On Easter Sunday my church, a non-denominational church planted by an Anglican church in London, shared a service with the congregation with whom we share a building. This church is Greater Fellowship Missionary Baptist Church, an African-American church. The theme of the morning was Reconciliation. It was a powerful and emotional experience. Our band combined with the full gospel choir to lead worship. The pastors tag-teamed the sermon. Much was said about the racial issues in the south of America. All I could think of was the sectarian issues in Belfast.
Truly, reconciliation is a universal theme. Each and every human being stands in need of reconciliation. First with God. This is what Easter is all about. "God was in Christ reconciling us to himself." Then with each other. This is the good news of Christianity. That God wants to restore our relationships, all of our relationships.

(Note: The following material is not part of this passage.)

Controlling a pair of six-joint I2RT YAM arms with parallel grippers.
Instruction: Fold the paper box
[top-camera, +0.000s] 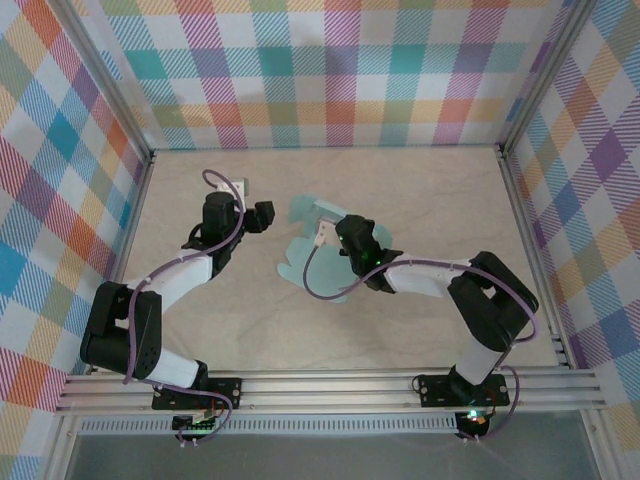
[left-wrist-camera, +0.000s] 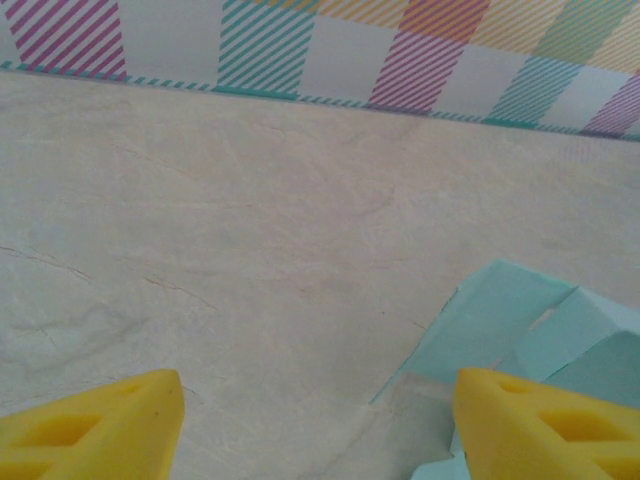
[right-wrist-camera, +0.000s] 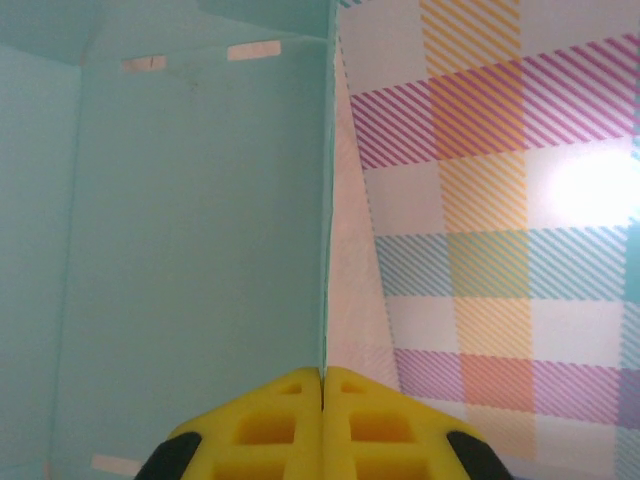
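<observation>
The paper box (top-camera: 305, 255) is a pale mint-teal die-cut sheet, partly folded, lying mid-table between the two arms. My right gripper (top-camera: 345, 235) is over its right part. In the right wrist view its yellow fingers (right-wrist-camera: 322, 385) are shut on the thin edge of an upright panel of the paper box (right-wrist-camera: 200, 250). My left gripper (top-camera: 262, 214) hovers just left of the sheet. It stands open in the left wrist view (left-wrist-camera: 320, 430), with bare table between its fingers. Raised flaps of the paper box (left-wrist-camera: 520, 320) sit beside the right finger (left-wrist-camera: 545, 425).
Plaid walls (top-camera: 330, 70) enclose the beige table (top-camera: 440, 190) at the back and on both sides. Aluminium posts stand at the far corners and rails (top-camera: 330, 385) run along the near edge. Bare tabletop (left-wrist-camera: 250, 220) stretches ahead of the left gripper to the back wall.
</observation>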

I was moved during President Obama's inauguration by the poem written and read by Elizabeth Alexander, Praise Song for the Day. I purchased a copy of it recently. Now seems a fitting time to share it:
Each day we go about our business,
walking past each other, catching each other's
eye or not, about to speak or speaking.
All about us is noise. All about us is
noise and bramble, thorn and din, each
one of our ancestors upon our tongues.
Someone is stitching up a hem, darning
a hole in a uniform, patching a tire,
repairing the things in need of repair.
Someone is trying to make music somewhere,
with a pair of wooden spoons on an oil drum,
with cello, boom box, harmonica, voice.
A woman and her son wait for the bus.
A farmer considers the changing sky.
A teacher says, Take out your pencils. Begin.

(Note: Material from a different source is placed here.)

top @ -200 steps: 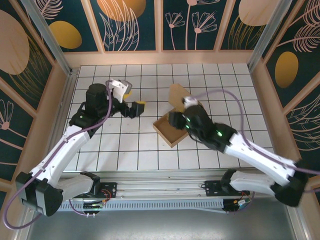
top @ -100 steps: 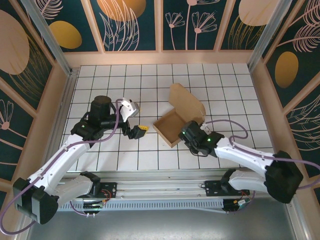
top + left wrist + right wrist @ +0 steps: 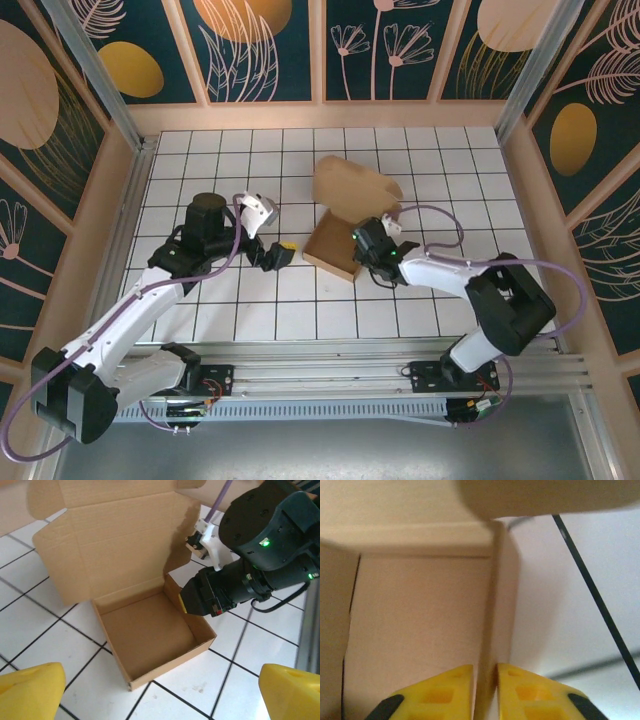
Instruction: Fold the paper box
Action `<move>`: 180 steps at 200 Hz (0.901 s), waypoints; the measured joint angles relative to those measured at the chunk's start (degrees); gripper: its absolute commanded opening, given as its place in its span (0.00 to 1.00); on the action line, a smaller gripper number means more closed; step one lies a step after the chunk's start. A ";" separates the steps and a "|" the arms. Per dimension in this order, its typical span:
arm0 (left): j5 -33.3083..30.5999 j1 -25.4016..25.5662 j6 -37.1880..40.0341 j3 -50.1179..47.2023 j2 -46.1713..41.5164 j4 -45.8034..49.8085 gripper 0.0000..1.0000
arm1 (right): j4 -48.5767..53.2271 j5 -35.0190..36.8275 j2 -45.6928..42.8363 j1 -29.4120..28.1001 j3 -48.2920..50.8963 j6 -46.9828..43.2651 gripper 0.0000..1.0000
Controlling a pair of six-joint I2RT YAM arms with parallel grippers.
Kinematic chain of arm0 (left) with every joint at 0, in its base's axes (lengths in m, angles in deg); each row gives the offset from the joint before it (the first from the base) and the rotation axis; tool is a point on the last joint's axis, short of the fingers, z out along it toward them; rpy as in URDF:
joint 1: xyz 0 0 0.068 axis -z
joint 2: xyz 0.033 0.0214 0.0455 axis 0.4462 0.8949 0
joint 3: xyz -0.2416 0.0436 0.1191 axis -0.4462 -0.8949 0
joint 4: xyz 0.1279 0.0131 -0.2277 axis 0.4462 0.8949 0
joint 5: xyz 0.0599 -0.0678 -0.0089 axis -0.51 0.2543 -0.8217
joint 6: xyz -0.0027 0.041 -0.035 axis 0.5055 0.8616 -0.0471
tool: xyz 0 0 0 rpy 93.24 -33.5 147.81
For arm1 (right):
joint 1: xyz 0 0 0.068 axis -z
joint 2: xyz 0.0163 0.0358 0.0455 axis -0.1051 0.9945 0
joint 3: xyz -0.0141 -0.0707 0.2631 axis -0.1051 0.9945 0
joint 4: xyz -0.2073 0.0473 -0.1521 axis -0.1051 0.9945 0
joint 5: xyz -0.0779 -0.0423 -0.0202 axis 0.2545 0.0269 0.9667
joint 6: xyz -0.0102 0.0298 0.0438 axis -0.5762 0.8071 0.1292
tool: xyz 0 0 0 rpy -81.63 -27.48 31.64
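While the left gripper (image 3: 278, 254) hangs wide open and empty just to the left of it, the paper box (image 3: 330, 248) sits near the middle of the gridded worktop (image 3: 430, 160). Its tray is open upward and its lid flap (image 3: 352, 184) is raised toward the far edge. The right gripper (image 3: 485, 680) pinches the tray's right side wall between its yellow fingers (image 3: 440, 690), one inside and one outside.
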 measured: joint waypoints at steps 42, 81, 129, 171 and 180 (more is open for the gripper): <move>-12.28 0.00 -8.55 0.74 5.46 -3.19 0.99 | -9.64 -1.22 9.20 5.64 -7.26 -19.63 0.13; -22.10 0.00 -16.17 1.05 7.19 -6.01 0.99 | -14.29 -3.04 15.52 7.15 -14.43 -28.35 0.19; -26.29 -2.03 -18.97 6.27 14.47 -7.43 0.99 | -13.88 -6.56 14.49 7.34 -15.58 -33.66 0.39; -23.02 -7.43 -16.68 12.00 22.03 -8.44 0.99 | -12.46 -21.24 5.51 16.00 -16.17 -42.27 0.70; -22.05 -8.22 -15.58 13.22 23.58 -8.55 0.99 | -12.39 -25.73 4.85 19.41 -17.03 -44.50 0.73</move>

We encounter each other with words, words
spiny or smooth, whispered or declaimed,
words to consider, reconsider.
We cross dirt roads and highways that mark
the will of some one and then others, who said
I need to see what's on the other side.
I know there's something better down the road.

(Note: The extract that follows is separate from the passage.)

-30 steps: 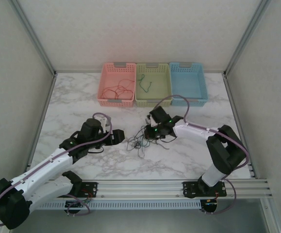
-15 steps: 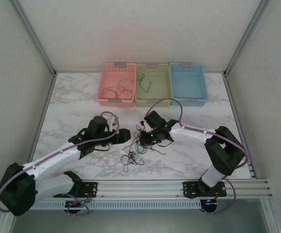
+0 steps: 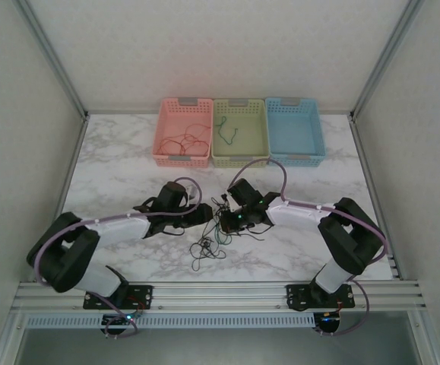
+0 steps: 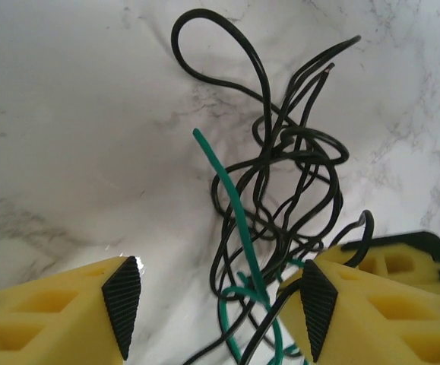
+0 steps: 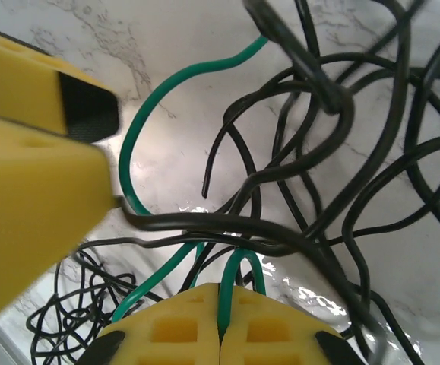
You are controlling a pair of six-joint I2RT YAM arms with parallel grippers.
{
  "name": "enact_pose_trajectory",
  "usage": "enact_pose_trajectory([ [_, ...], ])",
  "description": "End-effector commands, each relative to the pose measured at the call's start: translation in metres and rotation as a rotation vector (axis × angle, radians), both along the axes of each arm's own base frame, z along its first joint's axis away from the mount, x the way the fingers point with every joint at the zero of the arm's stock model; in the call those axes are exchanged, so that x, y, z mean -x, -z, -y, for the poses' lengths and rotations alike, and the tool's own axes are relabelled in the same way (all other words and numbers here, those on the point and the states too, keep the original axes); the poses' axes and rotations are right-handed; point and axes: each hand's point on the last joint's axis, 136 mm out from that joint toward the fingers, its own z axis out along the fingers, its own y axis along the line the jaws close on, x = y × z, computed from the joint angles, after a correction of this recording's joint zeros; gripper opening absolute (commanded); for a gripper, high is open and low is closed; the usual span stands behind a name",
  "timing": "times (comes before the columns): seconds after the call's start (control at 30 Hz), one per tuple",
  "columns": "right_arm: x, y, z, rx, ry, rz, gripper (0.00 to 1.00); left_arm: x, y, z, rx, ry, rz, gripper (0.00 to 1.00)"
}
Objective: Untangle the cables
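Note:
The cables form a tangle of thin black and green wires (image 3: 218, 218) on the marble table, between my two grippers. A looser clump of black wire (image 3: 204, 247) lies just in front of it. My left gripper (image 3: 207, 215) (image 4: 216, 308) is open, its pads on either side of a green wire (image 4: 231, 190) and black loops (image 4: 295, 144), touching neither. My right gripper (image 3: 226, 220) (image 5: 220, 338) is shut on a loop of green wire (image 5: 238, 277). Thick-looking black wires (image 5: 326, 175) cross above it. A yellow finger of the left gripper (image 5: 30, 175) sits at the left of the right wrist view.
Three baskets stand at the back: a pink basket (image 3: 161, 137) with red wires (image 3: 185, 142), a green basket (image 3: 238, 158) with one dark green wire (image 3: 227, 133), and a blue basket (image 3: 294, 133). Bare marble stretches left and right of the tangle.
My left arm has swung right and reached its open gripper into the tangle. The right gripper shifted slightly left, and a clump of black wire has spread toward the front.

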Motion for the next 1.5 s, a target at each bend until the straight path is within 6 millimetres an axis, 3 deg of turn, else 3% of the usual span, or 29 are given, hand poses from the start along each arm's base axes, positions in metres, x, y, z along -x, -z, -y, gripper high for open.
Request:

We need to find a place where we are safe.
We walk into that which we cannot yet see.
Say it plain: that many have died for this day.
Sing the names of the dead who brought us here,
who laid the train tracks, raised the bridges,
picked the cotton and the lettuce, built
brick by brick the glittering edifices
they would then keep clean and work inside of.
Praise song for struggle, praise song for the day.
Praise song for every hand-lettered sign,
the figuring-it-out at kitchen tables.
Some live by love thy neighbor as thyself,
others by first do no harm or take no more
than you need. What if the mightiest word is love?
Love beyond marital, filial, national,
love that casts a widening pool of light,
love with no need to pre-empt grievance.
In today's sharp sparkle, this winter air,
any thing can be made, any sentence begun.
On the brink, on the brim, on the cusp,
praise song for walking forward in that light.